Task prompt: Beginning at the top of the material, repeat each line exactly, and stop once the line with "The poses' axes" has been written.

Collected material:

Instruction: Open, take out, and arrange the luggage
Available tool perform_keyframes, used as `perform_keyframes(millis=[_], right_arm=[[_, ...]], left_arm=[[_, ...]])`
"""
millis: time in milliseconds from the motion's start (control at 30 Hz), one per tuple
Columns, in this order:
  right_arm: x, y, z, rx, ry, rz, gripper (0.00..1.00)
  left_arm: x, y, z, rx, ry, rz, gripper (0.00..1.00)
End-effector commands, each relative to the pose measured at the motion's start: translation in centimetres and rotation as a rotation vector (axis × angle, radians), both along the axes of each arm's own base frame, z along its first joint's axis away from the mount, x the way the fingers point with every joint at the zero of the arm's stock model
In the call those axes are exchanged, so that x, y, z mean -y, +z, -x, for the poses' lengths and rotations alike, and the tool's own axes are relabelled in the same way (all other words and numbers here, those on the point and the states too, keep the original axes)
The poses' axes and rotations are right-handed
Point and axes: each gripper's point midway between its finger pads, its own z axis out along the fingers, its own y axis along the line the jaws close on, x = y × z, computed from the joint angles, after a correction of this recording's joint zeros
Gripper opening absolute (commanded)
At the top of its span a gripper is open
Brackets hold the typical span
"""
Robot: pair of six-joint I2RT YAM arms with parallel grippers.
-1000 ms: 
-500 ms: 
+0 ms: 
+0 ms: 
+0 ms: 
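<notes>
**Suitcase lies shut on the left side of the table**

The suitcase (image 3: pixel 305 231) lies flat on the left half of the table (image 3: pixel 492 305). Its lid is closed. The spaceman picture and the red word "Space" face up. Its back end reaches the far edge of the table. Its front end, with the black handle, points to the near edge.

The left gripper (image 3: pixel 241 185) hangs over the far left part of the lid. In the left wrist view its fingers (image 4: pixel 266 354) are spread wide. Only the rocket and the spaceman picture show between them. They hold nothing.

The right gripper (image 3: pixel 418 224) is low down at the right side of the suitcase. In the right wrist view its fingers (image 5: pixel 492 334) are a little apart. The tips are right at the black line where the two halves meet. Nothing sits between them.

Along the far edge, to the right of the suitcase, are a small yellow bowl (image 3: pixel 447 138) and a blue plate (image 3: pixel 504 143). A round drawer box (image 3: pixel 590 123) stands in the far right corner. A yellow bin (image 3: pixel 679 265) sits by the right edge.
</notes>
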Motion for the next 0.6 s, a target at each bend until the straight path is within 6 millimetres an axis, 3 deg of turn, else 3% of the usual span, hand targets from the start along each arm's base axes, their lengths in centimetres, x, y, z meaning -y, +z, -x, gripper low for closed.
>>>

Exercise output:
Instruction: Open, take out, and arrange the luggage
Available tool perform_keyframes, used as `perform_keyframes(millis=[_], right_arm=[[_, ...]], left_arm=[[_, ...]])`
"""
millis: time in milliseconds from the motion's start (control at 30 Hz), one per tuple
Columns, in this order:
  right_arm: x, y, z, rx, ry, rz, gripper (0.00..1.00)
  left_arm: x, y, z, rx, ry, rz, gripper (0.00..1.00)
End-effector commands, each relative to the pose measured at the motion's start: translation in centimetres and rotation as a rotation vector (axis × angle, radians), both along the axes of each arm's own base frame, z along its first joint's axis away from the mount, x the way the fingers point with every joint at the zero of the arm's stock model
In the call those axes are exchanged, so that x, y, z mean -y, +z, -x, for the poses' lengths and rotations alike, and the tool's own axes are relabelled in the same way (all other words and numbers here, those on the point and the states too, keep the original axes)
The poses' axes and rotations are right-handed

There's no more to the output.